Bedlam in Yellow: William Meikle

It was a Friday night in the hottest July in London I could remember, and Carnacki had the windows open to let a breath of air in, although what breeze we got proved to be hot and dry, and tasted of an overly heated city. The heat had drained our appetite, and we had partaken of only a light meal of trout and green vegetables. As a result we were earlier than usual in retiring to the parlor, and had taken our normal seats, with our drinks charged and fresh smokes lit well before eight.

Carnacki wasted no time in getting to his tale.

“It is as well that we have some warmth, old friends, despite the slight discomfort it might bring,” he began. “For my tale tonight is a chilling one indeed, and I fear you will be glad of the heat by the end of it.”

“It started last Monday, with a telegram requesting my attendance at Bethlem Asylum in Southwark. The note intimated that it was a matter of some delicacy that required my particular skills, and that I would, of course, be suitably remunerated for my time. I was intrigued enough by the request to make my way by carriage to a meeting with a Doctor Donaldson, the chief medical officer of the facility.

“We are all aware of the moniker given to the Asylum by the general public—a reminder of its earlier days when the treatment of the mentally ill was not as enlightened as it is today. And like you, I have heard all the tales of mistreatment and torture, chaos and confusion. But despite any qualms I might have had about visiting the place, I was met with a calm, almost serene establishment of quiet, whitewashed corridors and nurses in clean, starched uniforms efficiently going about their business. It is a fine, well-appointed building, and Doctor Donaldson’s oak-lined library and office would not have seemed out of place in any of your town clubs.

“The doctor himself, however, was clearly in some distress, and his reason for contacting me all came out of him in a rush.

“‘It is the top floor, Mr. Carnacki,’ he said. ‘I cannot get the staff to go upstairs, especially after dark, and any patients we leave there for more than a day come away with their mental state even worse than anything they might previously have been suffering. Something strange moves through the corridors up there of an evening. There is talk of it being a haunt—and I can’t say as I disagree with them, for I have even seen something myself, although as a man of science I am loath to give voice to it being anything of a supernatural nature.
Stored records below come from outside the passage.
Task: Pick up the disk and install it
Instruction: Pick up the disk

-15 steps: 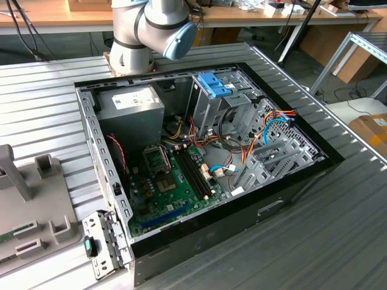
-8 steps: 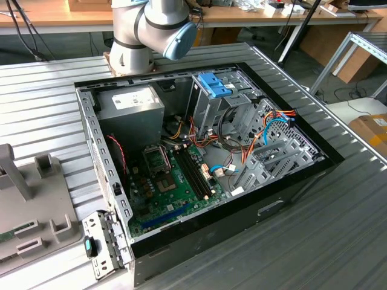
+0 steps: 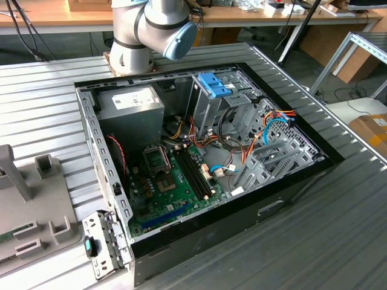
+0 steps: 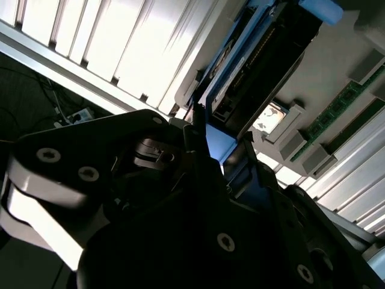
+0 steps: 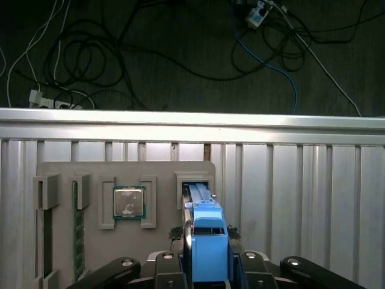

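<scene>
The disk [image 5: 207,241] stands on edge in a slot of the grey fixture [image 5: 90,171], its blue plastic carrier facing up. In the first wrist view my gripper [image 5: 207,236] straddles the carrier, its dark fingers [image 5: 180,241] pressed close against both sides. The second wrist view has the disk [image 4: 252,60] running away from the gripper [image 4: 219,143], with the blue edge held between the jaws. In the exterior view the open computer case [image 3: 199,151] lies on the table, and the arm [image 3: 151,27] reaches out of the picture at the top.
The fixture also holds a processor chip [image 5: 129,202] and a memory stick [image 5: 77,229]. Cables lie on the floor beyond the table edge [image 5: 192,123]. Inside the case are a grey power supply box [image 3: 130,106], a green motherboard [image 3: 169,181] and a drive cage with a blue bracket [image 3: 214,84].
</scene>
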Tool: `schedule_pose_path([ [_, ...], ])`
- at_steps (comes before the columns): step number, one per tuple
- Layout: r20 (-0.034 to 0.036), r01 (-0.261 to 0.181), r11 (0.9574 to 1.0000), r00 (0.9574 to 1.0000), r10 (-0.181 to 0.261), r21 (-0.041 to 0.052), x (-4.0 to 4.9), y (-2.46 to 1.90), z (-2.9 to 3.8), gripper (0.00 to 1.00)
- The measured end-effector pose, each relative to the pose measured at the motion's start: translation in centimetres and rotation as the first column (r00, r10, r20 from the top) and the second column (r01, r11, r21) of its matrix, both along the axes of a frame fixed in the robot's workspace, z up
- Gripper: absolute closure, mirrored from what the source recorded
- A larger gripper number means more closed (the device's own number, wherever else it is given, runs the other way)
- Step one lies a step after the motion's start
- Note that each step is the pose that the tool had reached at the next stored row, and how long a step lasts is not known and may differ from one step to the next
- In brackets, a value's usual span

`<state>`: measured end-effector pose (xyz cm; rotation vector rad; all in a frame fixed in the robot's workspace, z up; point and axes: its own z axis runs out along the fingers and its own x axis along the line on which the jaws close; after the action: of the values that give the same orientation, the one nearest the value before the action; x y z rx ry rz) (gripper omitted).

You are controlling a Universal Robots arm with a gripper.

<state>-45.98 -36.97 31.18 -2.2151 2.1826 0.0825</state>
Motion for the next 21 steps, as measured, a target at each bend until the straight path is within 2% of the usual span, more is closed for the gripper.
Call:
schedule_pose_path([
  [6,0.0000,0.000,1.0000,1.0000,0.000,0.0000,0.00,0.00,0.68,0.64],
  [21,0.0001,0.000,1.0000,1.0000,0.000,0.0000,0.00,0.00,0.75,0.64],
])
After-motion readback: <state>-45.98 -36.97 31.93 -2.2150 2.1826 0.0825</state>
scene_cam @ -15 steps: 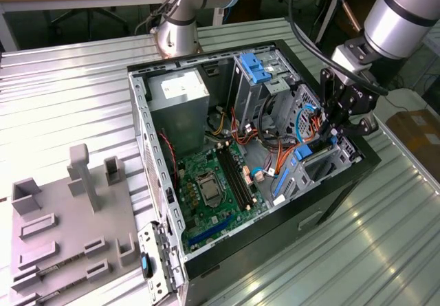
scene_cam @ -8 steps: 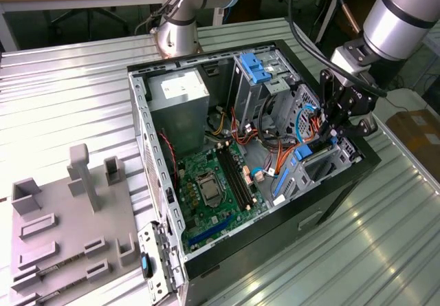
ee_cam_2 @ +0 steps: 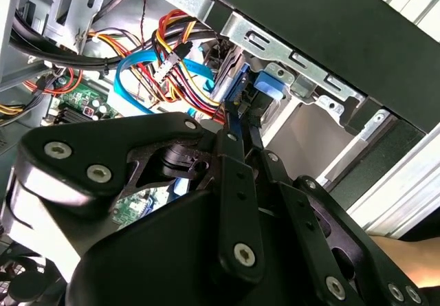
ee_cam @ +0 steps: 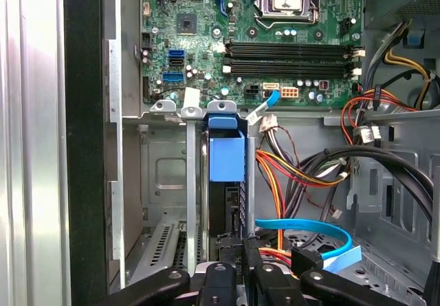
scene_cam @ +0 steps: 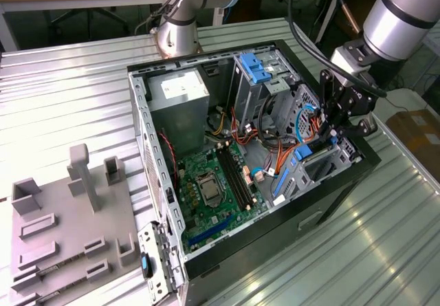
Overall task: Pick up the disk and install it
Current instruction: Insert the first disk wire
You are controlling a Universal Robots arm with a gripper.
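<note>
Standing on edge in a grey metal drive bay of the open black computer case (scene_cam: 344,182), the silver-metal disk with blue plastic rails (ee_cam: 225,165) has its long axis running from the black end effector (ee_cam: 242,258) toward the green motherboard (ee_cam: 275,45). The end effector's fingers (ee_cam_2: 232,124) are nearly closed, pinching the disk's near edge. The case rests on a ribbed metal tabletop (scene_cam: 62,93).

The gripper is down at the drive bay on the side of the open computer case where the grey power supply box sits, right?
Not quite. In the exterior view the gripper is at the drive bay on the opposite side of the open computer case from the grey power supply box.
</note>
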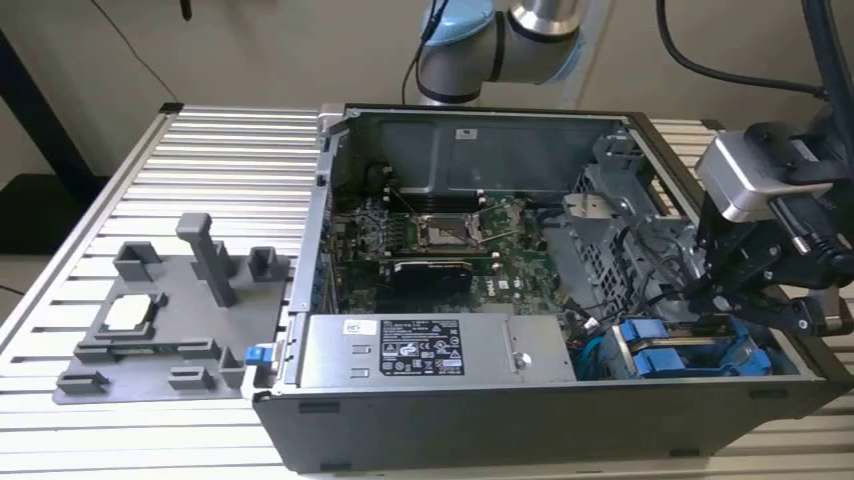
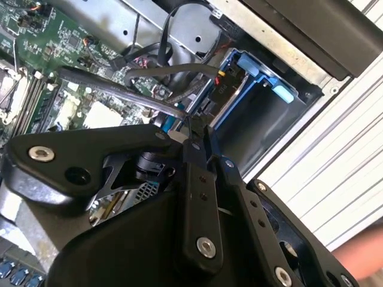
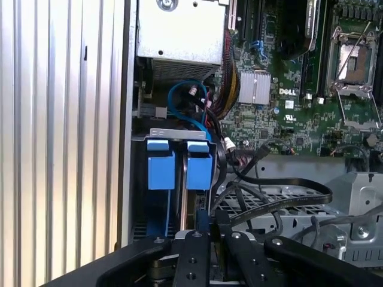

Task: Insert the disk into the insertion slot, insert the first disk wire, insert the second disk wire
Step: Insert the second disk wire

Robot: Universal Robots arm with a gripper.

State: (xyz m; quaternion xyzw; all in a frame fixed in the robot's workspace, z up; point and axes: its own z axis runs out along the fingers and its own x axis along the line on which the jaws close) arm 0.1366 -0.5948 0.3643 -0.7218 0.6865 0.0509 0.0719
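Disk (image 3: 199, 172) in its blue frame sits upright in the insertion slot (image 3: 179, 135) of the drive cage, at the computer case's (image 1: 441, 425) near corner on the exterior view's right. Directly above it hangs the gripper (image 3: 206, 224), jaws closed together, with black cables (image 3: 281, 200) just beside it.

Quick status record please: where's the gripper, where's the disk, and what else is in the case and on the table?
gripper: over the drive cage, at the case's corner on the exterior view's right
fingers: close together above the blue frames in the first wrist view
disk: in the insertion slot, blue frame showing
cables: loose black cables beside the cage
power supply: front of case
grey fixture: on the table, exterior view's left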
I have heard that you have experience in such matters, and that you are most discreet—can you help us?’

“You chaps all know that I cannot turn down a genuine request for help—or the chance to pit my wits against a denizen of the Outer Darkness, so I gave the man my word that I would look into the matter. We shook hands on it and that same afternoon I began my investigation.”
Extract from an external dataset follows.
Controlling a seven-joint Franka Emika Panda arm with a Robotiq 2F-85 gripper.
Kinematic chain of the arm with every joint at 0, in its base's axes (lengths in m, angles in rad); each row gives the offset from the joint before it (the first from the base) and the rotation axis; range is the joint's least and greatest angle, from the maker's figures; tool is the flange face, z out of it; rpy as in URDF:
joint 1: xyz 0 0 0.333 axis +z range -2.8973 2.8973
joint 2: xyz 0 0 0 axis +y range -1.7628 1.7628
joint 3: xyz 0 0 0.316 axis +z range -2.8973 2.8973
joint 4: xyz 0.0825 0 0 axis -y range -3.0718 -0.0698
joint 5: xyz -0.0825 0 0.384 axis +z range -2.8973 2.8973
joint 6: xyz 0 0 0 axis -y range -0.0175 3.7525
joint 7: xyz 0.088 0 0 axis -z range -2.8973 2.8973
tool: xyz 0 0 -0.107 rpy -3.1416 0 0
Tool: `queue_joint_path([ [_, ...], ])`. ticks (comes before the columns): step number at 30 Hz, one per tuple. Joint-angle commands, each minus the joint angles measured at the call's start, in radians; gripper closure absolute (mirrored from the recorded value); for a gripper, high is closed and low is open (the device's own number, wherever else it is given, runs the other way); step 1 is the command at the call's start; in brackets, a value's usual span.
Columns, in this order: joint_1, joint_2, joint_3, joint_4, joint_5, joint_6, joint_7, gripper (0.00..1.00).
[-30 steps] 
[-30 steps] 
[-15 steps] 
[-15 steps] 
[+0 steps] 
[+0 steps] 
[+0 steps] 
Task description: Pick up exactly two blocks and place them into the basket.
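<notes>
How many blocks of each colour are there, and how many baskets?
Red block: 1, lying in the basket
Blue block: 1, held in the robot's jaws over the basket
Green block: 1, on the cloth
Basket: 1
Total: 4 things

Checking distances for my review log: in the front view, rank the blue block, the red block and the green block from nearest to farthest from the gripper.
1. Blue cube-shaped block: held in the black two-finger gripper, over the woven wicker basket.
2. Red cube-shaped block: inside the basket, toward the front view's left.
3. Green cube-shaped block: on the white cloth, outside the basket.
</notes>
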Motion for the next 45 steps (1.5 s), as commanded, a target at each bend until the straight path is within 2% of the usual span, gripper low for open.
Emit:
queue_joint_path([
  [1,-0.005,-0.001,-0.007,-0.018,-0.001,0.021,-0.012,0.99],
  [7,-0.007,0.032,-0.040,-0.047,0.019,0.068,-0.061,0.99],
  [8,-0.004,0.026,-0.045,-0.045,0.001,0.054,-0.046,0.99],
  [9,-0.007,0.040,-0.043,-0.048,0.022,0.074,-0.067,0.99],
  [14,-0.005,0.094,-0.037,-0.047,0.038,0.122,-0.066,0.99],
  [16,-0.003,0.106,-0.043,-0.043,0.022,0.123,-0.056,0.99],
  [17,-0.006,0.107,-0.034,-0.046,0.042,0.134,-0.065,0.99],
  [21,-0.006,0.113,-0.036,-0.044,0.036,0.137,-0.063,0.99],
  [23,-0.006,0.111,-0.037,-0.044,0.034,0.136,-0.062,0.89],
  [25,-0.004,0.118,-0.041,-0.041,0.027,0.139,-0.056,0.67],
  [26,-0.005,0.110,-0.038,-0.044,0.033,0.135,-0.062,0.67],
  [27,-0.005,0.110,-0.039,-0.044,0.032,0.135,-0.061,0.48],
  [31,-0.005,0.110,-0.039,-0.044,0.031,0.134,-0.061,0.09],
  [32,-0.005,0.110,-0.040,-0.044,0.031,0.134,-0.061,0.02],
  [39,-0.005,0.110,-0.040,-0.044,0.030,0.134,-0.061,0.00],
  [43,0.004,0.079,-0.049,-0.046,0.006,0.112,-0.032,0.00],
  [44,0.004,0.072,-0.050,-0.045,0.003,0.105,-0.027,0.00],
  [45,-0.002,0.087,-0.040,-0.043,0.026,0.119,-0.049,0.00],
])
“The top floor of Bethlem is a light and airy place by day, with high ceilings and sunlight streaming through skylights that run the whole length of the building. The walls are white and clean—almost sparklingly so, and my footsteps echoed on a polished hardwood floor as I topped the stairs and entered the main corridor. Doctor Donaldson had come up with me, but he stayed at the top of the stairs, not venturing into the hallway.
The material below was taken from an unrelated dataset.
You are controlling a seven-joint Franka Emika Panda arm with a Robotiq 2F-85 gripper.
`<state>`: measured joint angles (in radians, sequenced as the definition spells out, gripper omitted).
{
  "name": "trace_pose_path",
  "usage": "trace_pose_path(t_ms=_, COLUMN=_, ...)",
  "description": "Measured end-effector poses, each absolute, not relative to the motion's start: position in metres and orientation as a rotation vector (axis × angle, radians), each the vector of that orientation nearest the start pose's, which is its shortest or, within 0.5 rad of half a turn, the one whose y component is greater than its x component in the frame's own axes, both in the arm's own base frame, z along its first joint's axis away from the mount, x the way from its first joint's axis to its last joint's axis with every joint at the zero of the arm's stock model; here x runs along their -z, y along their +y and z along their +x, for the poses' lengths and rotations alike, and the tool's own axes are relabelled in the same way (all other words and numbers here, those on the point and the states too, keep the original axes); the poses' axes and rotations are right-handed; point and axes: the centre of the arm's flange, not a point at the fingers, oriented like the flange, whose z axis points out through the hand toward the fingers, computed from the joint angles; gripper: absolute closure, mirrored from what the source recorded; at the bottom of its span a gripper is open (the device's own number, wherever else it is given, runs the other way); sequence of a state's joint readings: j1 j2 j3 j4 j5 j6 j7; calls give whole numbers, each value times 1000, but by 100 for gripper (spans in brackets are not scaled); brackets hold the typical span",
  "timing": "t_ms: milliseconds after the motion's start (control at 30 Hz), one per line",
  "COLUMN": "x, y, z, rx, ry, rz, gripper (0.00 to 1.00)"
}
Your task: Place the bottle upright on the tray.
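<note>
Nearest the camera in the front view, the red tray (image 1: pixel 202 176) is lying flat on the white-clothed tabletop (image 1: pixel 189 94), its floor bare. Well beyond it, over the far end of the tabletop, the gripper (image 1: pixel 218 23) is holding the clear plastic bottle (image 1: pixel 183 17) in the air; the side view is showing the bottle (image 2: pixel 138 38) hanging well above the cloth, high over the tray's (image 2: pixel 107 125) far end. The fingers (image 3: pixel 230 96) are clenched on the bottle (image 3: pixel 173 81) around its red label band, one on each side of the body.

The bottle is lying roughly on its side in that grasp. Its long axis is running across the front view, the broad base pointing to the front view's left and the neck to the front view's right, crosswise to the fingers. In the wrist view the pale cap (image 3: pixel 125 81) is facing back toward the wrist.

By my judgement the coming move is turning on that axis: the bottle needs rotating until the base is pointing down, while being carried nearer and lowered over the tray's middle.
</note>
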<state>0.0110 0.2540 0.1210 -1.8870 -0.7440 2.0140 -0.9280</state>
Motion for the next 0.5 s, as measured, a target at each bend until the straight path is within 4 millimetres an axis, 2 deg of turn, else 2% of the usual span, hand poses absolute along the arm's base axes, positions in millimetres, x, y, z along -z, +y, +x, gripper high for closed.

“‘I can leave you to it then?’ he asked and it was plain that the man was bally terrified, so I took pity on him.

“‘I will call into your office before I leave,’ I replied, and he was off and away down the stairs almost before I had finished speaking.

“I was left alone in the corridor, and as the sound of Donaldson’s footsteps descended away from me leaving silence behind, I became aware that there was definitely something strange in the air. I have developed a sense for these things, as you know, and I felt it straight away—a thick cloying miasma despite the sunlight, a tingling at the nape of my neck and a throbbing in my guts that all told me there was a presence here.

“I walked along the corridor, slowly, trying to intuit what it was that was affecting me so. As I reached the farthest room from the stairwell, I heard a soft voice, little more than a whisper, reciting a passage I did not recognize but which chilled my blood.